144 知らない世界
「さみしいから……もう少しだけここにいてもいい?」
マリアの可愛らしいお願いに、ルーファスは少し躊躇いを見せた。湯上がりの無防備な姿で男にそんなことを言えばどうなるか、彼女はわかっているのだろうか。
(マリアのことだから、本当にさみしいだけで、何にも考えていないんだろうな……)
先ほど部屋から勝手に出てしまった前科を考えると、彼女を独りにしておくよりは自分のそばに置いておく方がよほど安心だと思い、彼は頷いた。
「……なら、そこで待っていろ」
ベッドの上を指してルーファスが言うと、マリアは無邪気に微笑みの花を咲かせる。カヌレのときから結局進歩していない婚約者に、彼は眩暈を覚えた。
湯あみを済ませたルーファスがマリアのところに戻ると、彼女はベッドの縁にお行儀よく座っていた。もう夜も遅いので、ルーファスは彼女をベッドの奥の方に寝かすと、自分もすぐに横になる。目が覚めてしまったのは本当のようで、彼女はいつものように彼の瞳の奥まで見つめて話しかけてきた。
マリアの他愛もない話を聞きながら、ルーファスは自分にはない、彼女のどこまでも澄んだ瞳が好きだと思った。優しく抱き寄せると、マリアは仔猫のように甘えて、そのまま彼の胸におさまる。
彼女の甘い香りも、ガラス細工のように繊細なのに、なぜかやわらかくて抱き心地の良い身体も、優しくて素直な性格も、彼女の何もかもを愛していた。

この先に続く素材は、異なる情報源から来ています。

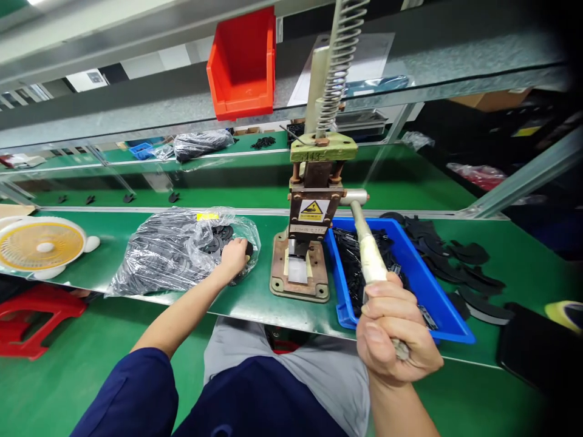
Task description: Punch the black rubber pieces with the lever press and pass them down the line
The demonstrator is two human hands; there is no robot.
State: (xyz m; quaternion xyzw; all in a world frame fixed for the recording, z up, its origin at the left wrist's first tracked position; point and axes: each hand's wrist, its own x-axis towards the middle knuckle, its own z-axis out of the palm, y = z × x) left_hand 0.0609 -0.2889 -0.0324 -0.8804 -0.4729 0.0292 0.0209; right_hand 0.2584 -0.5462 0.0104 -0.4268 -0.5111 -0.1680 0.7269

ただ自分がどれほど人を惹き付けるか、もう少し自覚してもらいたいとは思っていたが。
「考えていたのだけど、あの人は私が女だとわかってがっかりしていたみたいだったわ。邪な気持ちはなくて、本当に一緒に飲む相手がほしかっただけなのかも……」
マリアはふと思い出したかのように、とんちんかんなことを言い出した。
「本当にお前は世間知らずだよな……。あいつはマリアのことを完全に男だと勘違いしてたから、そっちの方が危ないだろう」
ルーファスは腕の中にいるマリアを強く抱きしめて、念を押す。
「俺以外の男には、絶対に肌を晒すなよ」
マリアには髪を切らせてまで少年の格好をさせているが、やはり至近距離だと女にしか見えない。あの吟遊詩人は欲望で目が雲っていたのだろう。
「どうして危険なの?」
「あの吟遊詩人は男が好きなんだろう」
「……え! 私、そういう人に初めて会ったわ。いろいろな世界があるのね……」
心底驚いているマリアに、ルーファスは呆れて言った。
「初めて? 身近にいただろう」
彼の言葉の意味がわからず、マリアは首を傾げた。
「カヌレのとき」とは、お仕置きされたあのときのことです。